The EMILLE project was undertaken by the Unit for Computer Corpus Research on Language (UCREL) at Lancaster, together with a range of partners in Europe and South Asia.

Tony McEnery
The project was managed by a team led by Anthony McEnery as principal investigator with Robert Gaizauskas as co-investigator. Anthony McEnery is Professor of Linguistics at Lancaster University, and has been involved with corpus building and exploitation at Lancaster for fifteen years. He worked on the BNC, and was involved with the ET10/63, CRATER and MULTEXT projects. He was principal investigator on the MILLE and MILLEFT projects. He is now Director of Research at the Arts and Humanities Research Council.
Robert Gaizauskas
Robert Gaizauskas, Reader in Computer Science at Sheffield University, has been an investigator on eleven funded LE projects in the last seven years and has published over 40 refereed papers in Language Engineering during this period. As co-investigator on both EPSRC-supported GATE projects, he was well placed to guide the GATE extensions in the EMILLE project. He is also closely involved with the Computational Linguistics UK (CLUK) organisation.
Andrew Hardie
Andrew Hardie is a lecturer in Linguistics at Lancaster University.
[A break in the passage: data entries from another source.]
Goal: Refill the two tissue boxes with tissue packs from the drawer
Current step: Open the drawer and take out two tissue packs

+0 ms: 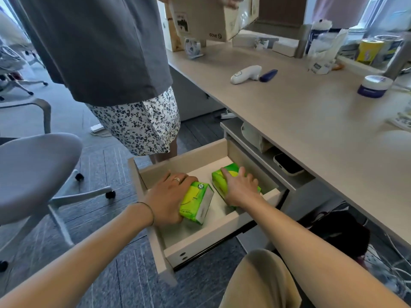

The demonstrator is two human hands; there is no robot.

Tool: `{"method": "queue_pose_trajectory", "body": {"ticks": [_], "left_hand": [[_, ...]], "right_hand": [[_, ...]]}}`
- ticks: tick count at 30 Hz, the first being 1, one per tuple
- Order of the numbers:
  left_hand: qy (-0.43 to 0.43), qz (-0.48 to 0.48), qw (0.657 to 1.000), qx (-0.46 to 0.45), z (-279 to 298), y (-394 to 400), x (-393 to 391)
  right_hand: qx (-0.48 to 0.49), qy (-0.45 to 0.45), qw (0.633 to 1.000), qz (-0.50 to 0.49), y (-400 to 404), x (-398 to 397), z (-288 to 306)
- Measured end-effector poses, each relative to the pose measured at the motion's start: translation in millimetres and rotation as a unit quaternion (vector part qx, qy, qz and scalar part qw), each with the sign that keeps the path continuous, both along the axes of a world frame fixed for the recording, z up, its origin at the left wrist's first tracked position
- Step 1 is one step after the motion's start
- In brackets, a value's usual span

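An open beige drawer under the desk holds two green tissue packs. My left hand grips the nearer pack, which is tilted up on its edge at the drawer's left side. My right hand lies on top of the second pack, fingers spread over it, near the drawer's right wall. No tissue box is visible to me.
Another person stands just behind the drawer, holding a cardboard box over the desk. A grey chair stands left. A thermometer, a jar and a phone on the shelf are nearby. Cables lie under the desk.
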State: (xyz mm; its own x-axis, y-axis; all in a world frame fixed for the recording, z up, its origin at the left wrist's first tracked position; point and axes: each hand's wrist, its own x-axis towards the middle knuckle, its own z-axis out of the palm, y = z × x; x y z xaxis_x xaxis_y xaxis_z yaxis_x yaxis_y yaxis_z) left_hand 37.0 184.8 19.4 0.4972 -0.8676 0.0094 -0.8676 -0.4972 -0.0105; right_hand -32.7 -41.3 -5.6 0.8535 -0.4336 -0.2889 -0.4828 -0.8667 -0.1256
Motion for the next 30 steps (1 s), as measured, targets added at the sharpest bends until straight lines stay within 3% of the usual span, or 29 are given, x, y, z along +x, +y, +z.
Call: {"method": "queue_pose_trajectory", "body": {"ticks": [5,12,23,30], "left_hand": [[0.001,0.005,1.000,-0.002,-0.2,-0.6,-3.1],[-0.001,0.010,1.000,-0.004,2.2,-3.3,-7.7],[0.028,0.059,0.997,-0.041,47.6,-15.9,3.9],[0.000,0.056,0.993,-0.108,104.3,-54.8,10.9]], "right_hand": [[0.013,-0.102,0.995,-0.017,-0.1,-2.2,20.0],[0.045,-0.215,0.974,0.051,13.9,-11.7,91.7],[0.066,-0.285,0.951,0.105,-5.9,-57.8,197.7],[0.042,-0.294,0.953,0.064,-61.6,-92.6,232.9]]}}
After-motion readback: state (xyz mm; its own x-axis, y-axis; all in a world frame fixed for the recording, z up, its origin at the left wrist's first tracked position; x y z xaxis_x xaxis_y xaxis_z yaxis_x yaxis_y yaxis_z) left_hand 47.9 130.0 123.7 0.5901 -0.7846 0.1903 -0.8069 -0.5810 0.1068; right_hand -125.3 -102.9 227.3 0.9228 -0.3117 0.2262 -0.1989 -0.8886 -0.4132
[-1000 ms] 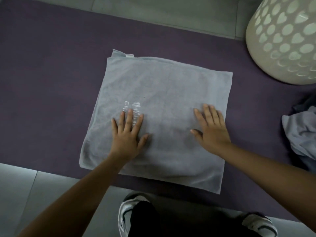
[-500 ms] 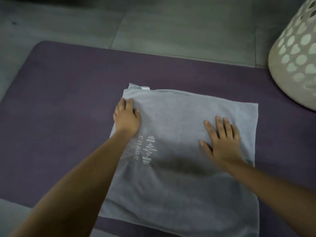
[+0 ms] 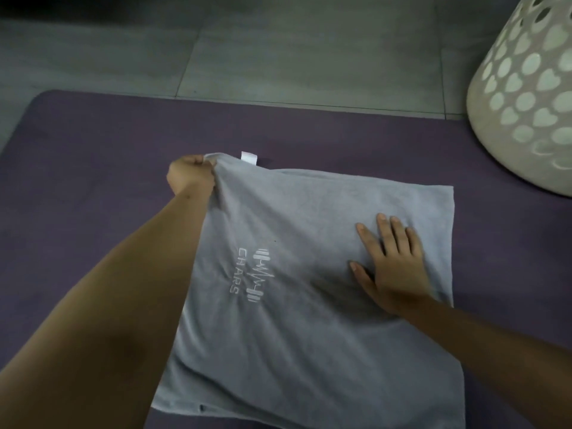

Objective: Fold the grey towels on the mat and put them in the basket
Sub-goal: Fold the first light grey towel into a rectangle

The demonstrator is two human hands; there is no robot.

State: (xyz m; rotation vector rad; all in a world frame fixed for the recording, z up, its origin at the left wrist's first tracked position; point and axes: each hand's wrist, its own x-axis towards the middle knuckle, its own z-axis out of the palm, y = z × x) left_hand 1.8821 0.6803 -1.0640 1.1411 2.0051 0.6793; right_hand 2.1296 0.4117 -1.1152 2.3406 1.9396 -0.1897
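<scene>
Both hands were on the grey towel (image 3: pixel 309 320), the left hand (image 3: pixel 190 176) pinching its far corner, probably to fold it over, and the right hand (image 3: pixel 394 261) pressing flat to keep it still on the purple mat (image 3: pixel 93 165), near the white basket (image 3: pixel 526 97).

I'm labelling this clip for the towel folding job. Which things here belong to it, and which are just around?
Part of the job:
grey towel
purple mat
basket
left hand, gripping the towel's far corner
right hand, flat on the towel

Just around:
tiled floor
</scene>
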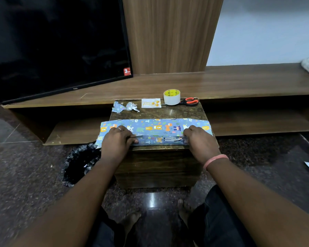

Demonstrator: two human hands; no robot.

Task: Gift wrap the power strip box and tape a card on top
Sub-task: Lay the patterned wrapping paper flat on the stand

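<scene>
Both forearms reach out from the seated person toward a small dark worktop [185, 113]. At far left a black bin bag [80, 163] sits on the floor beside it. Next, the left hand [117, 139] presses down on the wrapped power strip box [155, 131], fingers curled over the near edge of the blue animal-print paper, seemingly pinching the flap. Behind it, crumpled paper scraps [126, 106] lie near the back edge, then the birthday card [151, 103], the tape roll [171, 97] and orange-handled scissors [189, 101], all well apart from the box. On the right, the right hand [199, 137] clamps the other end of the same flap, holding it flat. I'd judge the long seam is being folded and held shut, with the ends hanging open. Next, one hand must let go and fetch tape while the other keeps the seam tight.
</scene>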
He worked as a research associate on the project (April 2002 - August 2003), overseeing the collection, encoding and development of the corpora and managing the project transcribers. He is the author of the text-format software Unicodify used to generate the texts in the written corpus, and developed the Unitag Software and its instantiation as a POS tagger for Urdu.
Paul Baker
Paul Baker is a lecturer in Linguistics at Lancaster University. He was formerly (September 2000 - April 2002) the research associate on the project. He was previously the principal RA on the MILLE project and has extensive experience of NIML corpus building, corpus encoding standards and corpus validation guidelines.
Hamish Cunningham
Hamish Cunningham worked on GATE for 7 years (and NLE infrastructure for a decade) and has run the GATE project for 5 years. His ambition is to become an IT manager.

The Central Institute of Indian Languages provided the project with access to a large pool of copyright cleared texts available as a result of their own data collection efforts in India. In relation to this we would like particularly to acknowledge the assistance of B.D. Jayaram and Prof Udaya Narayana Singh on the project.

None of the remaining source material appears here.